But two girls were christened with the names of Mest-wina and Damroka. They will soon be three, and they are acquainted with a photograph of Jan. It's standing on the living-room cabinet next to a historically faithful cog in full sail. But Maria, to whom I am related and who gave me that piece of amber from the potato field with the fly enclosed in it, Maria, who had a reputation for laughing — at the cooperative, in the shipyard canteen, everywhere — Maria turned to stone. A harshness has come into her speech.
Vestimentary preoccupations, feminine proportions, last visions
They refuse to say anything about Maria. Divided among themselves like the Advisory Council behind them, but agreed on this one point. There they sit, cooking up a Last Judgment. When the Flounder also declined responsibility for the cases of Sibylle Miehlau and Maria Kuczorra, housewife Elisabeth Giillen and biochemist Beate Hagedorn walked out of the former movie house in protest. On conclusion of the Lena Stubbe case, Ms. Hagedorn had cried out: "Fuck the past. Repression is going on today. Everywhere. In Poland, for instance, even if it is some kind of Communism they've got there. It wasn't just the rise in prices that made them strike. It wasn't the usual household worries. No, it was something more. And it's still going on. What we need is action, something big. Get out on the streets and yell. And refuse our services. Not just in bed. Total noncooperation! Till everything stops. Till the men come crawling. And we take over."

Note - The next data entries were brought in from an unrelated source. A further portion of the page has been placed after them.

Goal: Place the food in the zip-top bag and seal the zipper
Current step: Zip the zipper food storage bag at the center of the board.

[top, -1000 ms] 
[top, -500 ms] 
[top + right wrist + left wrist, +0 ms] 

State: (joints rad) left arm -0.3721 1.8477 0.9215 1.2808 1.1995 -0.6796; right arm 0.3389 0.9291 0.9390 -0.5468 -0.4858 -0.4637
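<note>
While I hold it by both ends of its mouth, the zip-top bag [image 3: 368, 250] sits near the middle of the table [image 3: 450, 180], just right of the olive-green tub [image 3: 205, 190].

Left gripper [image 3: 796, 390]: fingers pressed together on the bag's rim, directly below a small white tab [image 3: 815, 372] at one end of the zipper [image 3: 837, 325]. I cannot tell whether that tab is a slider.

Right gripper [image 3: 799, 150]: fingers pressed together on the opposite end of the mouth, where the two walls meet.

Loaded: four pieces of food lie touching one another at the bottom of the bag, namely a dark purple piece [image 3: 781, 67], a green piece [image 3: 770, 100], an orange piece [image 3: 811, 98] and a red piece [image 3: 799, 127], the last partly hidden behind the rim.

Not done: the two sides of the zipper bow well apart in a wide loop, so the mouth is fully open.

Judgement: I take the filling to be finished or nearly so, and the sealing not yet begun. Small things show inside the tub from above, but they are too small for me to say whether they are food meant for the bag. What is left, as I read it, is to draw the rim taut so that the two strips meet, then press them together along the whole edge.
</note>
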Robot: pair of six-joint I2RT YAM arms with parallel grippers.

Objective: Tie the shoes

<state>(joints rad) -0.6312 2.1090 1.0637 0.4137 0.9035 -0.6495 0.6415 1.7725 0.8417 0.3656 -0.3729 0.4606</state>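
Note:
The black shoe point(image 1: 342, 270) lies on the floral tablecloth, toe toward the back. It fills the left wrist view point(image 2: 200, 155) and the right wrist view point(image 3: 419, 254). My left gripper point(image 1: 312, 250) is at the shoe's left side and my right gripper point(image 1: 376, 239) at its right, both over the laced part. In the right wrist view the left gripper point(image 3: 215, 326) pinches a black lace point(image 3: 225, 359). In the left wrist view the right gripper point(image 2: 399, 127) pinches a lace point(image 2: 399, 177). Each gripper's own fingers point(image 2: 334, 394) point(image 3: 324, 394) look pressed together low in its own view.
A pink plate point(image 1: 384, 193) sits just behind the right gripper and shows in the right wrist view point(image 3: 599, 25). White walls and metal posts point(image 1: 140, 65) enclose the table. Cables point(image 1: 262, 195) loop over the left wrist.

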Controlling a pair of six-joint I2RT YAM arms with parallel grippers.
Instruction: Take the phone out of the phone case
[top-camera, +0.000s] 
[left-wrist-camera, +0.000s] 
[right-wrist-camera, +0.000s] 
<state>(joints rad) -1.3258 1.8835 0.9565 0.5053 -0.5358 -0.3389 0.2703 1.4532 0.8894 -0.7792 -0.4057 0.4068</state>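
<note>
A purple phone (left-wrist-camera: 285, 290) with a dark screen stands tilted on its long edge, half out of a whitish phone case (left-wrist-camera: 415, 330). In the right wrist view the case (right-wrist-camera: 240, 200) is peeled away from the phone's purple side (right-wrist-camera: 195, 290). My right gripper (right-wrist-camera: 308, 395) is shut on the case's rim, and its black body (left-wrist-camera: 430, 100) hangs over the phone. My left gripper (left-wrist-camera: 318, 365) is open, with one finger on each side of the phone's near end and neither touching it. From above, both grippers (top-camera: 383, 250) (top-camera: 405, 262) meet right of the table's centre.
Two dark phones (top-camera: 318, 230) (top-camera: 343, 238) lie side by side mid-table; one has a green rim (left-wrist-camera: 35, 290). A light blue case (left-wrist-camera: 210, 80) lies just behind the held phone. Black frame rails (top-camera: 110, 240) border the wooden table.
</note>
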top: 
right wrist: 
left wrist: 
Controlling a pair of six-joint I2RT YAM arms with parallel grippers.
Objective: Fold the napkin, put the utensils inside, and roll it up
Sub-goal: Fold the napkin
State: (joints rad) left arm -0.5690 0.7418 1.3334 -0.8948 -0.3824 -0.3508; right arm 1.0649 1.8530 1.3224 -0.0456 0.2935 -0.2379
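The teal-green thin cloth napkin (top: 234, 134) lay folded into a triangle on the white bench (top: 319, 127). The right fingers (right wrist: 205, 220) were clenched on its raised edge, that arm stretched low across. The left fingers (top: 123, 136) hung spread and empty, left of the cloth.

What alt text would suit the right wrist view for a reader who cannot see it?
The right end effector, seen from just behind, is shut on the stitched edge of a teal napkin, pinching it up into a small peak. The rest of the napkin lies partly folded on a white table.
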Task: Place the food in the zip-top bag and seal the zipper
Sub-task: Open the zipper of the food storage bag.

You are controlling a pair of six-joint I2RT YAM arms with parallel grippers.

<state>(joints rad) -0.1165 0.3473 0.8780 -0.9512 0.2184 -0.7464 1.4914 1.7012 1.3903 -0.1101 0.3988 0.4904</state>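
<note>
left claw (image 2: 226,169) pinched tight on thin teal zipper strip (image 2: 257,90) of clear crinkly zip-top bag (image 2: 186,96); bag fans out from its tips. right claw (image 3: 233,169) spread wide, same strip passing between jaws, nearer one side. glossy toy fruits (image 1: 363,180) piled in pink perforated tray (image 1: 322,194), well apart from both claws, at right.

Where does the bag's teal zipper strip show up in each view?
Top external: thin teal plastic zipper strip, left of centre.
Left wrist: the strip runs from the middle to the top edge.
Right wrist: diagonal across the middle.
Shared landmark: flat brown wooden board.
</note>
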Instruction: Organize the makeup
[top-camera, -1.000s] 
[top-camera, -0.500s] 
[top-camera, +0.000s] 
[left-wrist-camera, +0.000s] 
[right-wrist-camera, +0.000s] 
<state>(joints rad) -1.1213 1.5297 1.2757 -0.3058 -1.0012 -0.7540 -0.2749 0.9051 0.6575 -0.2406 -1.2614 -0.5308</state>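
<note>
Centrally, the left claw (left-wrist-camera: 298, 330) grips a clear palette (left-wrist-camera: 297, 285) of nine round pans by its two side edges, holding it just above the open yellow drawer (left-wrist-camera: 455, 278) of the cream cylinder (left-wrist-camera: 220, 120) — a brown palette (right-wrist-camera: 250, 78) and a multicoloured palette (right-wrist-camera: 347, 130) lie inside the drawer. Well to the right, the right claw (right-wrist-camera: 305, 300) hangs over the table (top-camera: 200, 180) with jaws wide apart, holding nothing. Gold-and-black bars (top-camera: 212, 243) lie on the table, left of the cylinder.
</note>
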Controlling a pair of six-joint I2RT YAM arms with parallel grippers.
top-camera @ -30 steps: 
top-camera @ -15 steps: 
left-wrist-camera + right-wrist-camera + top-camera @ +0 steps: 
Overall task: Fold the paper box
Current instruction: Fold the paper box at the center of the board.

The verdict is expected soon. All through May, while the last evidence was being heard and the worst was being once again recorded, the Flounder was undergoing a visible change. Whenever he left his sand bed, he struck us and the representatives of the press, who were on the lookout for indications that prolonged confinement had impaired his health, as more and more transparent, more and more glassy. A while ago you could trace his bone structure. Now his
digestive tract is discernible. You can identify his milt, the proof of his masculinity.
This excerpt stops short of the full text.